For those companies and manufacturers, who use temporary employment services to provide employees to conduct their usual and customary business, a serious situation can arise where the company can be left without Workers’ Compensation Coverage.
This can occur when the “temporary employment service” contract contains provisions that the temporary employee is actually employed by the temporary employment service, that it will be responsible for all benefits, Workers’ Compensation coverage etc.
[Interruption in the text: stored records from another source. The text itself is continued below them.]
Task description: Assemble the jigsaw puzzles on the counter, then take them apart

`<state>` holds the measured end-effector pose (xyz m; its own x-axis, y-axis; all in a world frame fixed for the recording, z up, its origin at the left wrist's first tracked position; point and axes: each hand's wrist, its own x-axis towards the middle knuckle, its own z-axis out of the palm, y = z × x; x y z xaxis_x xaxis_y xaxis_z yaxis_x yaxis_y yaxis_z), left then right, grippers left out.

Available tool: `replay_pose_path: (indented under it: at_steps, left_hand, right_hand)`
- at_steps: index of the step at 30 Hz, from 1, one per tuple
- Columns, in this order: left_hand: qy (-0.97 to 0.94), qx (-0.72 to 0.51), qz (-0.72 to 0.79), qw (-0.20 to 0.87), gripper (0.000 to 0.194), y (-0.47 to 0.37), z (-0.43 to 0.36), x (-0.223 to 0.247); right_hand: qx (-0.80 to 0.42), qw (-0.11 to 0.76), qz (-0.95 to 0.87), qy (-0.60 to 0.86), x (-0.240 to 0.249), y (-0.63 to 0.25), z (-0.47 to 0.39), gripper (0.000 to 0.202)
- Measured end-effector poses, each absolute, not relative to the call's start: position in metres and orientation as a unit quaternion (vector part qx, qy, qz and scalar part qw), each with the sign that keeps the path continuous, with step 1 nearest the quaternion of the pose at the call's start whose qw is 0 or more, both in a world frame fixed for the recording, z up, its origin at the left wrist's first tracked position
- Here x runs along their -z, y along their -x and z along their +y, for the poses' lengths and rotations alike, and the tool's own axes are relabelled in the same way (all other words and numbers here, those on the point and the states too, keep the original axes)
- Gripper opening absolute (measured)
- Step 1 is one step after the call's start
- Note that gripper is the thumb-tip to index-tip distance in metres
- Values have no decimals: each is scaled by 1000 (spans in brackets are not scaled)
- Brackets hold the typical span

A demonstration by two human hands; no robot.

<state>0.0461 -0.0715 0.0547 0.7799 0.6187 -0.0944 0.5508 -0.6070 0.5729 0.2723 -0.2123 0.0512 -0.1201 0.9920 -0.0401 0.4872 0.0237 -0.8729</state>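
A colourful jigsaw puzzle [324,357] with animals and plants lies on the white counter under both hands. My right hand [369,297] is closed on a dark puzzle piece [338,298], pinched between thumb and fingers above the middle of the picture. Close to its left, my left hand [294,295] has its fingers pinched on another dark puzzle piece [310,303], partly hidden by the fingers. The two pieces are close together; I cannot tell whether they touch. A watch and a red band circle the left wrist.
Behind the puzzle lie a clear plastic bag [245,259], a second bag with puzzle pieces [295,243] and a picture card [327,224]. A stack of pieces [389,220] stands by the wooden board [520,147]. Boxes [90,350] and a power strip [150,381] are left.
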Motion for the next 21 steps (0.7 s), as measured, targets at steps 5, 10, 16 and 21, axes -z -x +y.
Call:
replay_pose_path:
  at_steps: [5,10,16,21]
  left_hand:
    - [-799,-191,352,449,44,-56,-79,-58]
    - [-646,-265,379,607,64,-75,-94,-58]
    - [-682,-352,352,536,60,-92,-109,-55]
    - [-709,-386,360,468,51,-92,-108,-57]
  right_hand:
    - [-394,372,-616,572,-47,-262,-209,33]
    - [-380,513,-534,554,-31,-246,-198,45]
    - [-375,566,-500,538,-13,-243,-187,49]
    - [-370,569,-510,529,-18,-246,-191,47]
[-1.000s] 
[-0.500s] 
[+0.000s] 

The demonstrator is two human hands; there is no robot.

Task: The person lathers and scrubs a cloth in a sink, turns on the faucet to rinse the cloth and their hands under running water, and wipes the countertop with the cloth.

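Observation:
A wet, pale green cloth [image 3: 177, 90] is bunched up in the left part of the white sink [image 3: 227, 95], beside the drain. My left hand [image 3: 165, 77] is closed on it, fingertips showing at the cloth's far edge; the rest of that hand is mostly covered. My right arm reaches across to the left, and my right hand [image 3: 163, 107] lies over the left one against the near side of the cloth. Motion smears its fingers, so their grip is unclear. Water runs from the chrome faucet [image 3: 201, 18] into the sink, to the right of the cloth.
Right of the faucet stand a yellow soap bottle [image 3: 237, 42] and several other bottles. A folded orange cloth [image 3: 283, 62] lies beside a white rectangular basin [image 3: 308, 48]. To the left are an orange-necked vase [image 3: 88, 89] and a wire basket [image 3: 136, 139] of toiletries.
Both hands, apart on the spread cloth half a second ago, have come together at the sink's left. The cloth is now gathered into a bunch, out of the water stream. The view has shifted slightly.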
This is “all well and good” so long as there is a Workers’ Compensation policy in effect providing coverage to the “temporary employment service” for any injuries to the temporary employee provided to the company or manufacturer.
Many times, in order to cut costs, an endorsement will be added to the company/manufacturer’s own Workers’ Compensation policy excluding any coverage for any employees, temporary employees, coming from a named “temporary employment service”. This can drastically reduce the workers compensation policy’s premium.
However, in situations where the “temporary employment service” Workers’ Compensation carrier goes into liquidation and, particularly in areas where they were paying benefits for injuries sustained on the job by the temporary employee and cease to pay those benefits, the company or manufacture, by Missouri’s Workers’ Compensation statute, is a “statutory employer” making the company/manufacture personally liable for the Workers’ Compensation benefits to the injured “temporary employee”.
It is imperative that the insurance agent, for the company/manufacturer, be aware of the situation and make sure that there would be an excess or backup Workers’ Compensation policy in effect should for some reason, the “temporary employment service” Workers’ Compensation policy not respond.